--- DATA SECTION Enclosed Below ---

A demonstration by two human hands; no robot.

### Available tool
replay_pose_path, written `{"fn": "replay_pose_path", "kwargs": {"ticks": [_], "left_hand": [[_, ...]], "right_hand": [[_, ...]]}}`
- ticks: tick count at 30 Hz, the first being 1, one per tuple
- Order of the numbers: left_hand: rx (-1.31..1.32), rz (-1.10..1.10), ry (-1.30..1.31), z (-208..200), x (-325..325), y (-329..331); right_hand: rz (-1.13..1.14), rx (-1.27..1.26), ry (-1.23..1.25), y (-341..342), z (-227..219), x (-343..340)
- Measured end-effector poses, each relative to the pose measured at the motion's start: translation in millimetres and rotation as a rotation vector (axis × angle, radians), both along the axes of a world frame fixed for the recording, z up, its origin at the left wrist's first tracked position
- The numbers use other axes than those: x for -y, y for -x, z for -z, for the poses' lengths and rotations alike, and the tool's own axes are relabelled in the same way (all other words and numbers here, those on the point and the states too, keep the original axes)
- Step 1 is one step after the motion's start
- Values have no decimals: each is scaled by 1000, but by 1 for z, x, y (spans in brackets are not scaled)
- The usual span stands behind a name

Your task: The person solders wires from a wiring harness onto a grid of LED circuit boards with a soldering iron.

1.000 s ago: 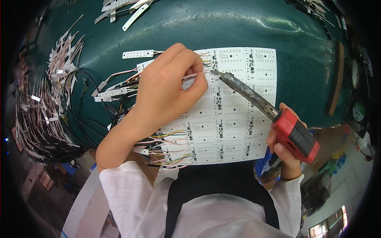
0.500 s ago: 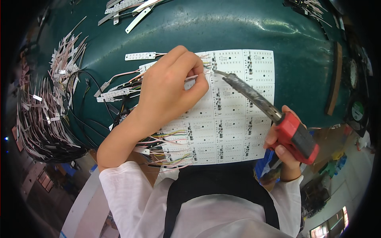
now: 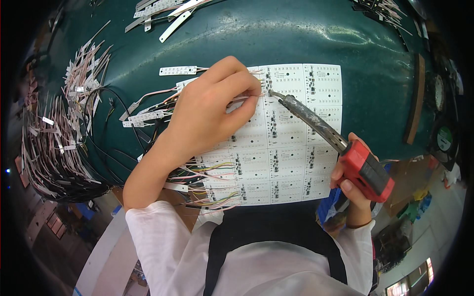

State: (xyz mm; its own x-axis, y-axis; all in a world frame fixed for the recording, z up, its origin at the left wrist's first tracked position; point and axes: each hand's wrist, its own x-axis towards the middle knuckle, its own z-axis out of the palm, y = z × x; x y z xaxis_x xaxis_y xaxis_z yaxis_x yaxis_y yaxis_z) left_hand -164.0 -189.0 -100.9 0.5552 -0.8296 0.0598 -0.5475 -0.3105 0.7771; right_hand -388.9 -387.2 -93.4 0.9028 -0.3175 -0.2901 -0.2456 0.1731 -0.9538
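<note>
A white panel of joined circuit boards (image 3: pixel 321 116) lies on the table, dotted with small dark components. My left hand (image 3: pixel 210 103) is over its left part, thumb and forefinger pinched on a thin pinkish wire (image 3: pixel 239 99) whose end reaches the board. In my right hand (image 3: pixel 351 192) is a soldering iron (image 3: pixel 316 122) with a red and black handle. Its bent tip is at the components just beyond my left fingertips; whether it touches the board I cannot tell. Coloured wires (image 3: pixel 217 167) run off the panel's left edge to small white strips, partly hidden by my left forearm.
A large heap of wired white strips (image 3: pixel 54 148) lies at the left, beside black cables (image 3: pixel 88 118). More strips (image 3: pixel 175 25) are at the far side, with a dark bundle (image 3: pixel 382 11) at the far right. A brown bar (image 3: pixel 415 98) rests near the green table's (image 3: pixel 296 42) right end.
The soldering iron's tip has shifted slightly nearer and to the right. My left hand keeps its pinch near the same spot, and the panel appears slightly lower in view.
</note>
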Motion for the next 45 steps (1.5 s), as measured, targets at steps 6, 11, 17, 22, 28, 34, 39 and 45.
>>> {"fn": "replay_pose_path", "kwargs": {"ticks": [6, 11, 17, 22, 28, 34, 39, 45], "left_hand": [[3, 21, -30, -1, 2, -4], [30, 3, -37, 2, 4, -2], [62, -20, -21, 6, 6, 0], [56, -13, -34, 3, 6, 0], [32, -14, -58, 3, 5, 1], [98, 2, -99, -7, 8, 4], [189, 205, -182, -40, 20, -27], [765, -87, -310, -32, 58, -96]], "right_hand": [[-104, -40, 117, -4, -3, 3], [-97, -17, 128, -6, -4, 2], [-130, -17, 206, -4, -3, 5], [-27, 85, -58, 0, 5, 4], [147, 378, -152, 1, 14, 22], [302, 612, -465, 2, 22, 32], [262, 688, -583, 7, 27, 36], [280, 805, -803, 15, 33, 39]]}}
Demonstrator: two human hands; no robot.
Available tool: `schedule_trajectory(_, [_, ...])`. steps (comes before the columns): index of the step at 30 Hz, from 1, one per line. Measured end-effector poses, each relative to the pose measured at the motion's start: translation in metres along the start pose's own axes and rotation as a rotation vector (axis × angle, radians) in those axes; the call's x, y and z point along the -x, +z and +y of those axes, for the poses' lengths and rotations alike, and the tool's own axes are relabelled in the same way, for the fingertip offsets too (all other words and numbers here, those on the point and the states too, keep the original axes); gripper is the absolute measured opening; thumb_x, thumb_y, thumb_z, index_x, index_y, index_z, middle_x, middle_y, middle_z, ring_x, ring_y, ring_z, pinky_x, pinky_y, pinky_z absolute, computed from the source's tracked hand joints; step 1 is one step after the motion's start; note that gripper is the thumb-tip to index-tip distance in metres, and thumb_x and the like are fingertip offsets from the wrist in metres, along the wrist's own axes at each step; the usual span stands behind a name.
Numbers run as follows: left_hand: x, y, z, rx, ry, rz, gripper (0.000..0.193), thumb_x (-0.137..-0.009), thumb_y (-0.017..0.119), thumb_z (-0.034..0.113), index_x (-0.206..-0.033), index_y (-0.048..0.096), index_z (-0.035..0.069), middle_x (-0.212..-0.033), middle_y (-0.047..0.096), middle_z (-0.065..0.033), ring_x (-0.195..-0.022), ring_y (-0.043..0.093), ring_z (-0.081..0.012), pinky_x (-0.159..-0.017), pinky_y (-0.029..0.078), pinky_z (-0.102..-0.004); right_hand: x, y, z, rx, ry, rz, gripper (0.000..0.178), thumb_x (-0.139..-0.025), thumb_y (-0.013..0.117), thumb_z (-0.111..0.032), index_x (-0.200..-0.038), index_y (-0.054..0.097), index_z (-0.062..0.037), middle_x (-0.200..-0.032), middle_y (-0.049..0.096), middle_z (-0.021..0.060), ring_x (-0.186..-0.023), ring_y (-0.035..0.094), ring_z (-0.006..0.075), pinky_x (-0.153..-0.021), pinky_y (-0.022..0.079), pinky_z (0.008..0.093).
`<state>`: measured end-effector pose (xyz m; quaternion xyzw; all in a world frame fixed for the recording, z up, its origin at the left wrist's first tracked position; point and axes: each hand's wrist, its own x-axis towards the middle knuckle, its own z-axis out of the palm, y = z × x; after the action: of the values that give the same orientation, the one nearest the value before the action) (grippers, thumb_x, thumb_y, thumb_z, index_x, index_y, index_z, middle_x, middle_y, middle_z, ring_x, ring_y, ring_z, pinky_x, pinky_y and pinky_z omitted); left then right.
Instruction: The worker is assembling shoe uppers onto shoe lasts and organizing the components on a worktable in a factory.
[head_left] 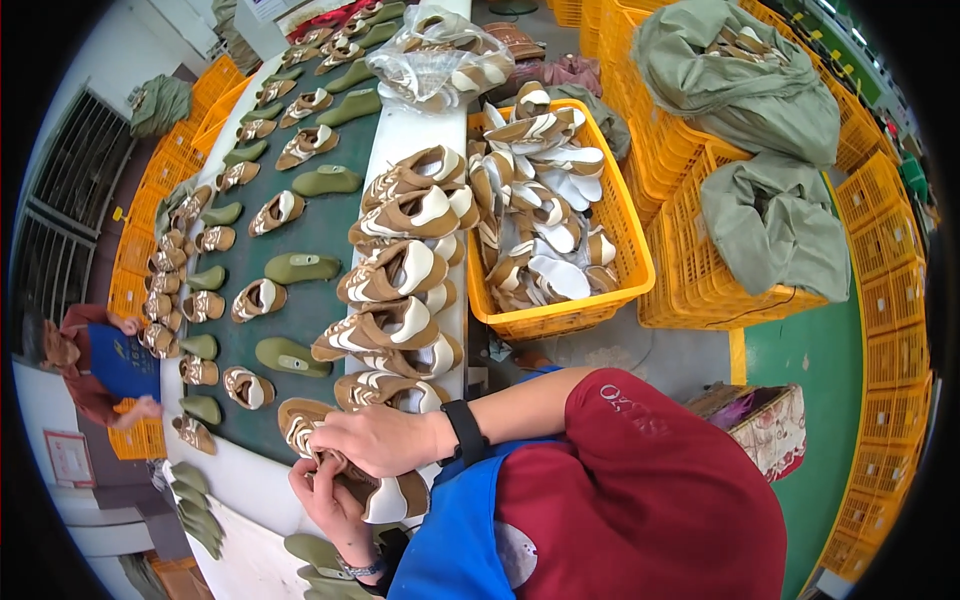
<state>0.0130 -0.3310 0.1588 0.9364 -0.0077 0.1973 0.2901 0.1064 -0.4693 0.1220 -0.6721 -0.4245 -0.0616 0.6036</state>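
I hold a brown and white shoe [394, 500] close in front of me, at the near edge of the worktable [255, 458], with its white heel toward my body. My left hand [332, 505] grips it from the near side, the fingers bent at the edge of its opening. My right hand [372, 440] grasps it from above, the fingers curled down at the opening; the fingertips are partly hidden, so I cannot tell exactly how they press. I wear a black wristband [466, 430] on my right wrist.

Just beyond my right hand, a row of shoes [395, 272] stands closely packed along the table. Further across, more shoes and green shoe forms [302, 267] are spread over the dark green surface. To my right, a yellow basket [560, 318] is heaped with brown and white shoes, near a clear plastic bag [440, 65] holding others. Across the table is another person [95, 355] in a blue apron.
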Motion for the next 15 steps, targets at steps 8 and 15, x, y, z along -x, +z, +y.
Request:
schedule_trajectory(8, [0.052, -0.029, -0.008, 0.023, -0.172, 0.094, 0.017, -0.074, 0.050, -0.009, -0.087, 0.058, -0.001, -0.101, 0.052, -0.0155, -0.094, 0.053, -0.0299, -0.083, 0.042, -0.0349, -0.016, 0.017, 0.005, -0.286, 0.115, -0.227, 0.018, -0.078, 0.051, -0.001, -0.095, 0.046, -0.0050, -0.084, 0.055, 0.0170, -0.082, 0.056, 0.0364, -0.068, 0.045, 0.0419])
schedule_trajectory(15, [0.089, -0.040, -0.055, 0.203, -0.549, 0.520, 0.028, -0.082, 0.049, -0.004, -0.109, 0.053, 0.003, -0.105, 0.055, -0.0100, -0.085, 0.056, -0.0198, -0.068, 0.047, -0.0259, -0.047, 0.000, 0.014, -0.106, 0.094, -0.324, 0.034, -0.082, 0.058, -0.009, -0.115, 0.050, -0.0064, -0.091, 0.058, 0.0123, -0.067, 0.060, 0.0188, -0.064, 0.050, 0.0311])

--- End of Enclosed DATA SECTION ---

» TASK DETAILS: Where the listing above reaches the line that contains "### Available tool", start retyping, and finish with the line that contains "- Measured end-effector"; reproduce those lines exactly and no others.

» RESULT OF THIS EXERCISE:
### Available tool
replay_pose_path, written `{"fn": "replay_pose_path", "kwargs": {"ticks": [_], "left_hand": [[_, ...]], "right_hand": [[_, ...]]}}`
- ticks: tick count at 30 Hz, the first being 1, one per tuple
- Order of the numbers: left_hand: rx (-1.31..1.32), rz (-1.10..1.10), ry (-1.30..1.31), z (-208..200), x (-325..325), y (-329..331); right_hand: rz (-1.13..1.14), rx (-1.27..1.26), ry (-1.23..1.25), y (-341..342), z (-227..219), x (-343..340)
- Measured end-effector poses, each relative to the pose measured at the motion's start: translation in millimetres and rotation as a rotation vector (axis × angle, radians), both along the axes of a world frame fixed for the recording, z up, its origin at the left wrist's first tracked position

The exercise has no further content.